» **EXERCISE**
For every line in the material, print that line exactly.
╭─ GIVEN INFORMATION
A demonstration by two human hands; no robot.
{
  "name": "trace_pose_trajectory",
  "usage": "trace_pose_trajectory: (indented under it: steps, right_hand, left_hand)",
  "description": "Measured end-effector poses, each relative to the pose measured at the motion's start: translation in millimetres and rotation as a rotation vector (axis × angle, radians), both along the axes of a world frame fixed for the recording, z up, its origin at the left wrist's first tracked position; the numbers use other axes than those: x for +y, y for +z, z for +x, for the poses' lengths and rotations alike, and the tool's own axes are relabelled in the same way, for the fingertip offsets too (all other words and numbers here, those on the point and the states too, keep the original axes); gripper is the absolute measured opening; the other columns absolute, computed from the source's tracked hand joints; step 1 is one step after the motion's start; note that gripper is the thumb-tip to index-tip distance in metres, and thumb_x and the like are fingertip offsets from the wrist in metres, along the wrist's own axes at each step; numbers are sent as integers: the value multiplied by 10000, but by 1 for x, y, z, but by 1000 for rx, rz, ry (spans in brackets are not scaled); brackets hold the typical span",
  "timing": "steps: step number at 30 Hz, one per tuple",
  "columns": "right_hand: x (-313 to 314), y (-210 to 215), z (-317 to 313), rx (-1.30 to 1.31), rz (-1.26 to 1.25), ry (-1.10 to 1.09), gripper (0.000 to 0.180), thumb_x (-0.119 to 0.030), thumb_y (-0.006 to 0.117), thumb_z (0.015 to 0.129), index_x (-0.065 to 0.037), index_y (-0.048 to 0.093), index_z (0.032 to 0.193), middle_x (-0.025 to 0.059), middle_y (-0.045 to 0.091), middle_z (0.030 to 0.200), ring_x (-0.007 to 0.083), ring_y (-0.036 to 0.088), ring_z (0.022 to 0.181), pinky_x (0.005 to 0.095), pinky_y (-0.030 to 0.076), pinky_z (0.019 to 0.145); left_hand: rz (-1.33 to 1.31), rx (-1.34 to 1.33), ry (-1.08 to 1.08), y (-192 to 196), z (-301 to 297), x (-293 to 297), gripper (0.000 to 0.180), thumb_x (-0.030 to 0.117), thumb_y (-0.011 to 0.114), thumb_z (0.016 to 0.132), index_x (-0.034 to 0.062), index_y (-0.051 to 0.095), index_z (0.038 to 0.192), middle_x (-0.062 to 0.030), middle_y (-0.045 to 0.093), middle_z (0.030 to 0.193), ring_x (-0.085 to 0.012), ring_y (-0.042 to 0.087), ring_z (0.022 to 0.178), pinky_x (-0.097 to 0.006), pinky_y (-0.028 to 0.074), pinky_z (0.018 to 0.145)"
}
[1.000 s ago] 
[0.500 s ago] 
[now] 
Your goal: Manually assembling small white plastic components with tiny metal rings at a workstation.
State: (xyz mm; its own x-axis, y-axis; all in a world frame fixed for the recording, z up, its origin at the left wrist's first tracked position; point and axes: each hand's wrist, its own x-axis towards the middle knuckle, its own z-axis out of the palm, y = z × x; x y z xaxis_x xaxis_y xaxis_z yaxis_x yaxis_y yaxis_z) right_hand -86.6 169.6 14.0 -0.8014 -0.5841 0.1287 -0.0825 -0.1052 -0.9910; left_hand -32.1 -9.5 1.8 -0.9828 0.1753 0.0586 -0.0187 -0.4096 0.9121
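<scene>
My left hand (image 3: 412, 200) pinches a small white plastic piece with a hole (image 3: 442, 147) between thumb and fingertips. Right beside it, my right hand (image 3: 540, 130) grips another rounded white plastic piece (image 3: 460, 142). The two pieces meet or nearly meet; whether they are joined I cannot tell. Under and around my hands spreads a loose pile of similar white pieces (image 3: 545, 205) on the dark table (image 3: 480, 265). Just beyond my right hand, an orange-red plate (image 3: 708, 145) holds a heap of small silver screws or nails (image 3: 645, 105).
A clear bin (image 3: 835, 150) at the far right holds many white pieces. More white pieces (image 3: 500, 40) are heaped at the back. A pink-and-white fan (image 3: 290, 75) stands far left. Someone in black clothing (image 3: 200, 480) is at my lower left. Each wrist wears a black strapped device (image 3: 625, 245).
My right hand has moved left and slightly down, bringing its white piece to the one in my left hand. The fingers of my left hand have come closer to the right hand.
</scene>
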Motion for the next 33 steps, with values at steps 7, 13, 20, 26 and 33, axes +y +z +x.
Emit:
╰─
» **WRITTEN SOLUTION**
A demonstration by two human hands; no robot.
{
  "name": "trace_pose_trajectory",
  "usage": "trace_pose_trajectory: (indented under it: steps, right_hand, left_hand)",
  "description": "Measured end-effector poses, each relative to the pose measured at the motion's start: translation in millimetres and rotation as a rotation vector (axis × angle, radians), both along the axes of a world frame fixed for the recording, z up, its origin at the left wrist's first tracked position; the numbers use other axes than those: x for +y, y for +z, z for +x, for the poses' lengths and rotations alike, and the tool's own axes are relabelled in the same way, for the fingertip offsets too (all other words and numbers here, those on the point and the states too, keep the original axes); gripper is the absolute measured opening; the other columns absolute, computed from the source's tracked hand joints; step 1 is one step after the motion's start; note that gripper is the thumb-tip to index-tip distance in metres, and thumb_x and the like are fingertip offsets from the wrist in metres, along the wrist's own axes at each step; numbers are sent as integers: the value multiplied by 10000, but by 1 for x, y, z, but by 1000 for rx, rz, ry (spans in brackets are not scaled); brackets hold the typical span",
  "timing": "steps: step number at 30 Hz, one per tuple",
  "columns": "right_hand: x (-313 to 314), y (-210 to 215), z (-317 to 313), rx (-1.30 to 1.31), rz (-1.26 to 1.25), ry (-1.10 to 1.09), gripper (0.000 to 0.180), thumb_x (-0.119 to 0.030), thumb_y (-0.006 to 0.117), thumb_z (0.015 to 0.129), index_x (-0.065 to 0.037), index_y (-0.048 to 0.093), index_z (0.032 to 0.193), middle_x (-0.025 to 0.059), middle_y (-0.045 to 0.091), middle_z (0.030 to 0.200), ring_x (-0.007 to 0.083), ring_y (-0.036 to 0.088), ring_z (0.022 to 0.181), pinky_x (0.005 to 0.095), pinky_y (-0.030 to 0.076), pinky_z (0.019 to 0.145); left_hand: rz (-1.33 to 1.31), rx (-1.34 to 1.33), ry (-1.08 to 1.08), y (-192 to 196), z (-301 to 297), x (-293 to 297), gripper (0.000 to 0.180), thumb_x (-0.030 to 0.117), thumb_y (-0.011 to 0.114), thumb_z (0.016 to 0.132), index_x (-0.034 to 0.062), index_y (-0.051 to 0.095), index_z (0.038 to 0.192), middle_x (-0.062 to 0.030), middle_y (-0.045 to 0.093), middle_z (0.030 to 0.193), ring_x (-0.085 to 0.012), ring_y (-0.042 to 0.087), ring_z (0.022 to 0.178), pinky_x (-0.097 to 0.006), pinky_y (-0.028 to 0.074), pinky_z (0.018 to 0.145)"
}
[1.000 s ago] 
[0.500 s ago] 
[now] 
Your goal: Manually assembling small white plastic components with tiny metal rings at a workstation.
State: (xyz mm; its own x-axis, y-axis; all in a world frame fixed for the recording, z up, its origin at the left wrist's first tracked position; point and axes: each hand's wrist, its own x-axis towards the middle knuckle, its own z-axis out of the palm, y = z × x; x y z xaxis_x xaxis_y xaxis_z yaxis_x yaxis_y yaxis_z) right_hand -86.6 169.6 14.0 -0.8014 -0.5841 0.1287 -0.0825 -0.1052 -0.9910; left_hand -32.1 -9.5 1.8 -0.9828 0.1753 0.0586 -0.0187 -0.4096 0.9121
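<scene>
My left hand (image 3: 412, 200) pinches a small white plastic piece with a hole (image 3: 442, 147) between thumb and fingertips. Right beside it, my right hand (image 3: 540, 130) grips another rounded white plastic piece (image 3: 460, 142). The two pieces meet or nearly meet; whether they are joined I cannot tell. Under and around my hands spreads a loose pile of similar white pieces (image 3: 545, 205) on the dark table (image 3: 480, 265). Just beyond my right hand, an orange-red plate (image 3: 708, 145) holds a heap of small silver screws or nails (image 3: 645, 105).
A clear bin (image 3: 835, 150) at the far right holds many white pieces. More white pieces (image 3: 500, 40) are heaped at the back. A pink-and-white fan (image 3: 290, 75) stands far left. Someone in black clothing (image 3: 200, 480) is at my lower left. Each wrist wears a black strapped device (image 3: 625, 245).
My right hand has moved left and slightly down, bringing its white piece to the one in my left hand. The fingers of my left hand have come closer to the right hand.
</scene>
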Motion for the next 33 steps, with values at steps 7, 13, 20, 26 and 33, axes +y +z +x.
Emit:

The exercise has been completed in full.